Homélie du Frère Yves HABERT

Coeur de Gazania

 

V

ous connaissez la différence entre les fleurs artificielles et les fleurs naturelles ? Un jour on arrivera à imiter les fleurs, on arrivera à imiter tout ce que peut évoquer une fleur, on arrivera à avoir presque la texture de la fleur, on imitera les fleurs en en faisant certaines penchées, et d'autres toutes droites, fières. Un jour, on arrivera à imiter le parfum des fleurs, ça me trompera sûrement, mais pas un jardinier qui a les pouces verts. D'ailleurs, c'est très étrange les pouces verts, parce que quand on a d'au­tres talents, il n'y a pas de couleurs, il faudrait inven­ter des couleurs pour tous les doigts, la couleur rouge pour l'annulaire, bleue pour l'index, on pourrait in­venter des couleurs pour les voyelles et placer ces couleurs sur les doigts.
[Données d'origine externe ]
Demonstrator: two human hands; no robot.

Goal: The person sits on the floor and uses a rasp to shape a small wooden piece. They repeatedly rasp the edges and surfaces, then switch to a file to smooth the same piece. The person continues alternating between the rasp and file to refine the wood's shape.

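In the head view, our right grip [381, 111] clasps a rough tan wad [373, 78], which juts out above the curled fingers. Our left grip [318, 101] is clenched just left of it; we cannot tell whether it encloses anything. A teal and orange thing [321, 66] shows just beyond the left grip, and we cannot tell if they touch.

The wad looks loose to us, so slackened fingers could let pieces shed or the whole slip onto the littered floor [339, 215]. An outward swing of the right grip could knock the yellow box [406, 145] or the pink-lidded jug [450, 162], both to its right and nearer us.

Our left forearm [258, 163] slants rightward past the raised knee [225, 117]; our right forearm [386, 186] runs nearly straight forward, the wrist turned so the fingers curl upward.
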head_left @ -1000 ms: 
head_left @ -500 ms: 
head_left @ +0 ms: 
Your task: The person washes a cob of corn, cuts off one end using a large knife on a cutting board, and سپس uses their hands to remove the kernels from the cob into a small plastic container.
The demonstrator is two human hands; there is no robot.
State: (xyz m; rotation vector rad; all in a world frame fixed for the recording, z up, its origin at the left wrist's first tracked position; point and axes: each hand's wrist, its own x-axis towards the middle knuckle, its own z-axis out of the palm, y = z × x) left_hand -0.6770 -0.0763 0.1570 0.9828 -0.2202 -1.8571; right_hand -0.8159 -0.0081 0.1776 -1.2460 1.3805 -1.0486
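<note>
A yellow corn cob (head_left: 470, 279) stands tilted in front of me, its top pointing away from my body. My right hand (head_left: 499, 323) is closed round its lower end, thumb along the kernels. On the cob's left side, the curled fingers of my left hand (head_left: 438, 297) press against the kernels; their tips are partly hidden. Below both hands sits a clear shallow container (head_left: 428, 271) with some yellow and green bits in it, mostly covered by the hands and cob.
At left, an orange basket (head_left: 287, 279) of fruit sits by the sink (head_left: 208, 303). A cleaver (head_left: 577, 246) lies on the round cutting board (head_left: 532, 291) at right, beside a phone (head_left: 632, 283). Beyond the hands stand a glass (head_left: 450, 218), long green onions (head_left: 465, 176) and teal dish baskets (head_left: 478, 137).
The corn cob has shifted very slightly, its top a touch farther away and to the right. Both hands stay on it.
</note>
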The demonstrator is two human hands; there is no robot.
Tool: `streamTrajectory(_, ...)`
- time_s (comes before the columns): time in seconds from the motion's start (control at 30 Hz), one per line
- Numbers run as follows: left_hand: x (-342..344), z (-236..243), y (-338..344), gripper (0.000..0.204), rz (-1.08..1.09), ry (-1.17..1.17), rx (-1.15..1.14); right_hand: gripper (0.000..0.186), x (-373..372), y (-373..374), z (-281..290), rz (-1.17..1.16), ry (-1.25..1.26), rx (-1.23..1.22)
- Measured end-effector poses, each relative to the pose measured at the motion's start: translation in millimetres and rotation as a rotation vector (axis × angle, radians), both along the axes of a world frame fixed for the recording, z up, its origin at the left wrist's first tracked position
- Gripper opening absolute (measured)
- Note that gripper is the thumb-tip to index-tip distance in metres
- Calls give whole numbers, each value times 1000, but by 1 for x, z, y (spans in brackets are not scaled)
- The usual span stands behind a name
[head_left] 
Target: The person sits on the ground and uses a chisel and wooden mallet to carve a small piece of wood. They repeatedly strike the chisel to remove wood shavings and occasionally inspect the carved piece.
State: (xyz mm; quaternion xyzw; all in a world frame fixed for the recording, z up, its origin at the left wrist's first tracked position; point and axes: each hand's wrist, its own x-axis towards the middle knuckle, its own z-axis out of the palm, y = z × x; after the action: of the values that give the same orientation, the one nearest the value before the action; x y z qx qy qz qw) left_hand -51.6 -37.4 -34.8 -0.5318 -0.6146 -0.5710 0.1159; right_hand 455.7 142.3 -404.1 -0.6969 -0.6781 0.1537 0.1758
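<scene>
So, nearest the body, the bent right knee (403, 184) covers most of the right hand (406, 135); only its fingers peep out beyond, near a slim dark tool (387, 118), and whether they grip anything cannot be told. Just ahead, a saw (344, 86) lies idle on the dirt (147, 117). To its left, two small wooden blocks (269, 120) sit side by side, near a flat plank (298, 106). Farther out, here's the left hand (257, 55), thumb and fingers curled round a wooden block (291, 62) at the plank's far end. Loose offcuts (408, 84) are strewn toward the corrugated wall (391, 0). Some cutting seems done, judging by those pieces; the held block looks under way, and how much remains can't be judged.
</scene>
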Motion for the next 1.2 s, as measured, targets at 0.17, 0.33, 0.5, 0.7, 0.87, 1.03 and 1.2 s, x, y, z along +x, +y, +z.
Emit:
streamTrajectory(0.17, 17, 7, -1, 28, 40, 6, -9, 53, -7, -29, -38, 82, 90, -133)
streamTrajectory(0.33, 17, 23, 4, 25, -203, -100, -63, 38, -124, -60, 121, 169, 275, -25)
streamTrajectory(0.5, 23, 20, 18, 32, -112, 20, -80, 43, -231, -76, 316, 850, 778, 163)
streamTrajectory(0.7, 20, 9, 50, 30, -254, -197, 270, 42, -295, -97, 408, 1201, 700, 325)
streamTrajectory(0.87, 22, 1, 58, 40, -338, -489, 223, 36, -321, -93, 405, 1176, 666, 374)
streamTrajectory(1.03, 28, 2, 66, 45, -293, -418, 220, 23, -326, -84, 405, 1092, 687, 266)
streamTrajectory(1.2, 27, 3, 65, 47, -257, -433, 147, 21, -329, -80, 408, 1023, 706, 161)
La différence entre une fleur artificielle et une fleur naturelle, elle tient à une phrase que je viens d'entendre dans le livre de la Sagesse : "Couronnons-nous de roses avant qu'elles ne se fanent". Se couron­ner de roses avant qu'elles ne se fanent : il y a deux différences essentielles entre une fleur artificielle et une fleur naturelle. La première c'est que la fleur na­turelle meurt, c'est tout le sens de ce texte de la Sa­gesse. La mort, c'est bien sûr cette séparation, c'est bien sûr cette douleur, cet arrachement. Dieu n'a pas fait la mort dans le sens de l'arrachement, mais la mort est aussi ce terme qui ouvre, c'est aussi la façon très particulière de ramasser toute une vie, de ramas­ser ce qu'il y a d'unique dans une vie, de ramasser un regard, un cœur, des relations, tout ce qui est unique ne peut pas mourir, parce que cela appartient au mys­tère. On dit : Dieu est un mystère, parce qu'Il est uni­que. Il y a dans le mystère d'une seule personne quel­que chose qui est irréductible, qu'on ne pourra jamais réduire, qu'on ne pourra jamais fabriquer en série.
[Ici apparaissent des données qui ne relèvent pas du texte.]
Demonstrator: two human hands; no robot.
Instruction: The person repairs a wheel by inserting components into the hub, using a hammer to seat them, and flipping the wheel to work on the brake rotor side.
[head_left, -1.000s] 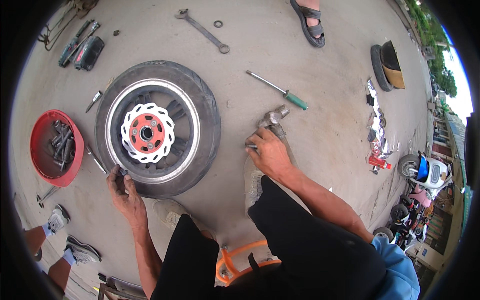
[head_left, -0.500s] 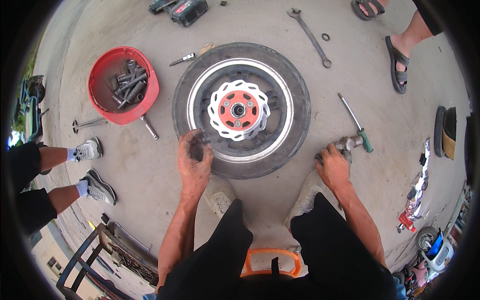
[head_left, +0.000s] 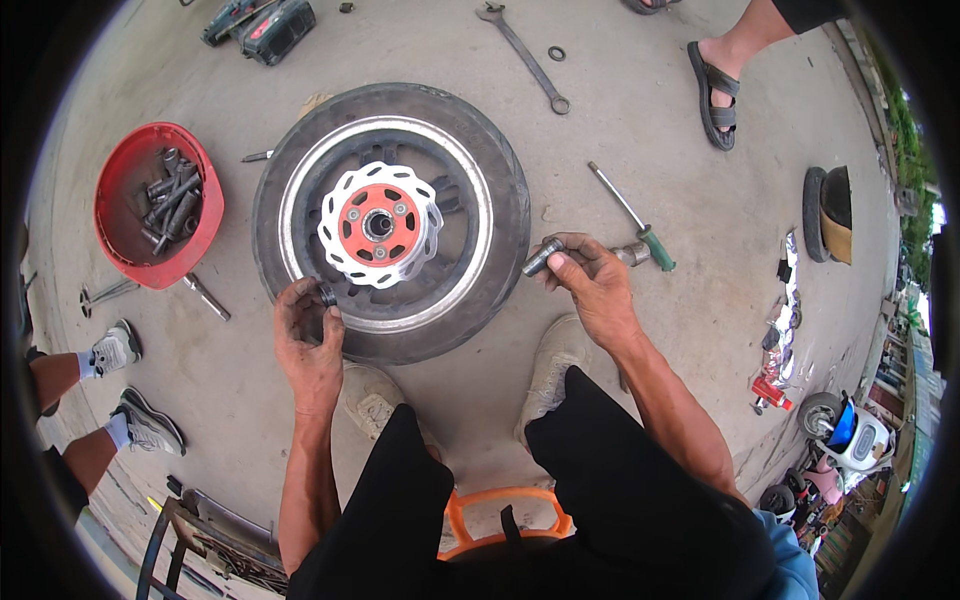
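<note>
Dusty grey concrete ground (head_left: 480,395) carries the wheel (head_left: 390,222), lying flat, with black rubber tyre (head_left: 511,230) and wavy-edged metal disc (head_left: 334,238). The left hand (head_left: 308,345), half curled at the tyre's near edge, pinches a small dark round piece (head_left: 327,294); the right hand (head_left: 602,295), beside the tyre, grips firmly a smooth metal cylinder (head_left: 542,258).

just left of centre, a wheel (head_left: 385,223) with a red-and-white disc (head_left: 352,228) lies flat on the ground (head_left: 470,415). by its lower left edge, the left hand (head_left: 308,348) pinches a small dark ring (head_left: 327,294); right of centre, the right hand (head_left: 598,292) grips a short metal cylinder (head_left: 541,259). a red bowl (head_left: 205,232) of metal parts (head_left: 172,202) sits at left, a wrench (head_left: 525,60) lies at upper centre, and a sandalled foot (head_left: 716,95) stands at upper right.
</note>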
Notre amour est éternel et pas artificiel. Ce qui est unique ne peut pas mourir. C'est la première différence. Et la deuxième différence entre une fleur artificielle et une fleur naturelle, c'est que la fleur artificielle n'a pas besoin de jardinier, on pourrait planter tout le Sahara de fleurs artificielles, on n'aurait besoin de personne pour arroser, mais ce serait triste comme la mort.
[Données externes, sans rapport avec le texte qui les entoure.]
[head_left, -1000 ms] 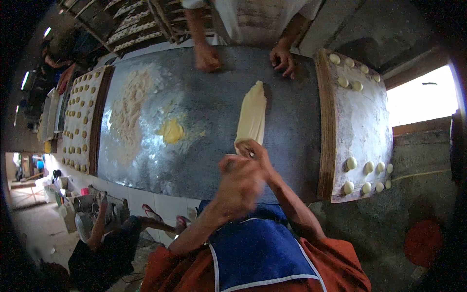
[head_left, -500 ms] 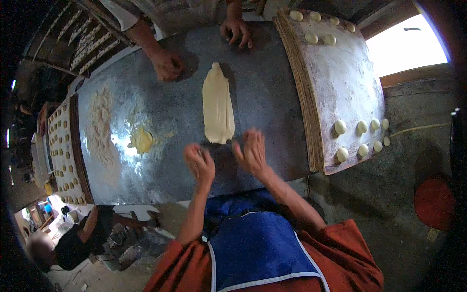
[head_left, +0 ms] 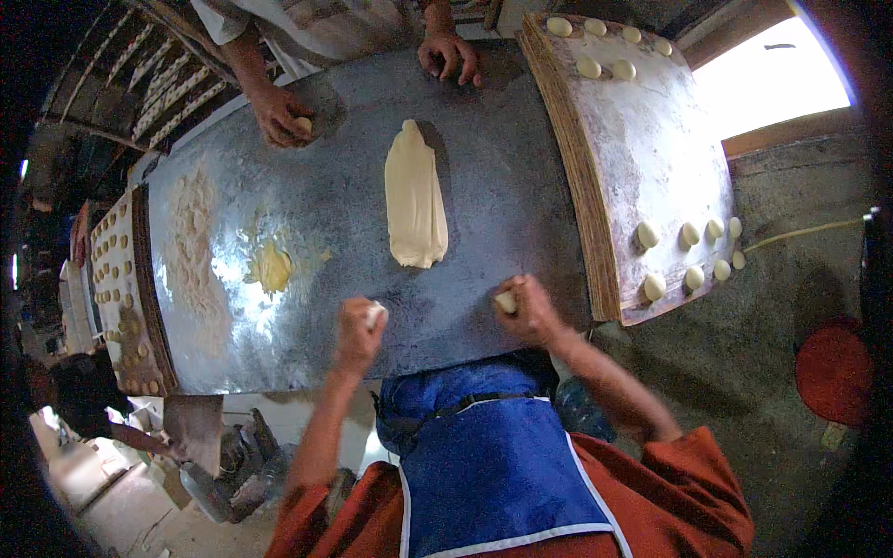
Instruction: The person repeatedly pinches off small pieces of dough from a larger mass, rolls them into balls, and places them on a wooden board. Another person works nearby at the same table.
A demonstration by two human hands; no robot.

Ici, à Saint Jean de Malte, vous n'avez pas de fleurs artificielles, jamais, c'est une chance. Mais c'est peut-être parce qu'il y a des jardiniers, pas seulement les prêtres, pas seulement les frères mais chacun de nous nous sommes ces jardiniers, parce que nous avons souvenance qu'un beau matin, il y a une femme qui a pris un homme pour le Jardinier. A ce moment-là, ce n'était plus un désert, parce que le tentateur s'était déchaîné, il avait promis de revenir, il est y revenu effectivement, il a semé la confusion les jours de fracas de la Passion, ces jours où il a tout cham­boulé, on ne sait même plus qui est avec qui, tout est mêlé, on ne sait plus s'il faut retenir cette force qui s'avance puisqu'il vient sauver le monde, ou si au contraire il faut l'empêcher d'avancer pour le sauver, le sauver contre lui ... "Rengaine ton glaive, Pierre!"

Il s'avance vers sa Passion, il meurt, on le dé­pose au tombeau, et le matin, c'est le jardinier qui vient cueillir un bouton. Il ne pouvait pas y avoir de fleurs artificielles dans le jardin de la Madeleine.